#### WHAT IS REQUIRED
Copy, from the listing, every line in which the string "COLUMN" is present.

┄┄┄┄┄┄┄┄┄┄

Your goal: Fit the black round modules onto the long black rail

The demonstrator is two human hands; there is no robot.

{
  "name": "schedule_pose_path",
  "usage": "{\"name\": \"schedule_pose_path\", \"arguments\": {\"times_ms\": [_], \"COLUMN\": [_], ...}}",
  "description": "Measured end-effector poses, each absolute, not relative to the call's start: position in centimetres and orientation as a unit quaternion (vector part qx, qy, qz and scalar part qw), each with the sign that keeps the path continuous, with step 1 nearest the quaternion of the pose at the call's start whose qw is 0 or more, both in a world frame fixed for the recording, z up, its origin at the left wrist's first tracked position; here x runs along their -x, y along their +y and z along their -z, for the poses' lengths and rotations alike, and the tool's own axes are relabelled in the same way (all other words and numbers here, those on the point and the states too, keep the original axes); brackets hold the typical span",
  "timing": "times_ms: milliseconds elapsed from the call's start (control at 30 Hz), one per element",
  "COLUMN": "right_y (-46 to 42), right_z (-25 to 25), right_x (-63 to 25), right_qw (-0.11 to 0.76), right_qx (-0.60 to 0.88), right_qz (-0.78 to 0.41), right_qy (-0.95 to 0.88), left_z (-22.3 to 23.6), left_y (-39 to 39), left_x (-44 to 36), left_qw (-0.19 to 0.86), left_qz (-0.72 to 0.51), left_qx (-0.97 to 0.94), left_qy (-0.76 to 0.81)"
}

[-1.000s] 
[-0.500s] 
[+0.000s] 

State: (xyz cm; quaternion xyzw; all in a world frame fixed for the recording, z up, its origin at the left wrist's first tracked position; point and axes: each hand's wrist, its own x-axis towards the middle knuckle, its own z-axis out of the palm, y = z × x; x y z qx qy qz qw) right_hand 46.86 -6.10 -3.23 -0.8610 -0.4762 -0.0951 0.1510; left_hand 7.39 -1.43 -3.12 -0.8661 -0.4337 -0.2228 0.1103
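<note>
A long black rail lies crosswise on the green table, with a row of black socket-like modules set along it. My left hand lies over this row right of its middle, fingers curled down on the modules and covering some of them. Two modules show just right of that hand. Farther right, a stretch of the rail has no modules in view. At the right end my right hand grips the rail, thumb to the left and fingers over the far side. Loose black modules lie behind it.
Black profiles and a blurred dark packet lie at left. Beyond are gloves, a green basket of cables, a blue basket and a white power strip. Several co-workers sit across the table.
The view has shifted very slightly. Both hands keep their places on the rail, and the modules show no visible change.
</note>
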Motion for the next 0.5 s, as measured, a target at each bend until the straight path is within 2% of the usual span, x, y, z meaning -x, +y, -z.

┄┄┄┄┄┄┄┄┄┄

#### THE ANSWER
  "usage": "{\"name\": \"schedule_pose_path\", \"arguments\": {\"times_ms\": [_], \"COLUMN\": [_], ...}}",
  "COLUMN": "right_y (-46 to 42), right_z (-25 to 25), right_x (-63 to 25), right_qw (-0.11 to 0.76), right_qx (-0.60 to 0.88), right_qz (-0.78 to 0.41), right_qy (-0.95 to 0.88), left_z (-22.3 to 23.6), left_y (-39 to 39), left_x (-44 to 36), left_qw (-0.19 to 0.86), left_qz (-0.72 to 0.51), left_qx (-0.97 to 0.94), left_qy (-0.76 to 0.81)"

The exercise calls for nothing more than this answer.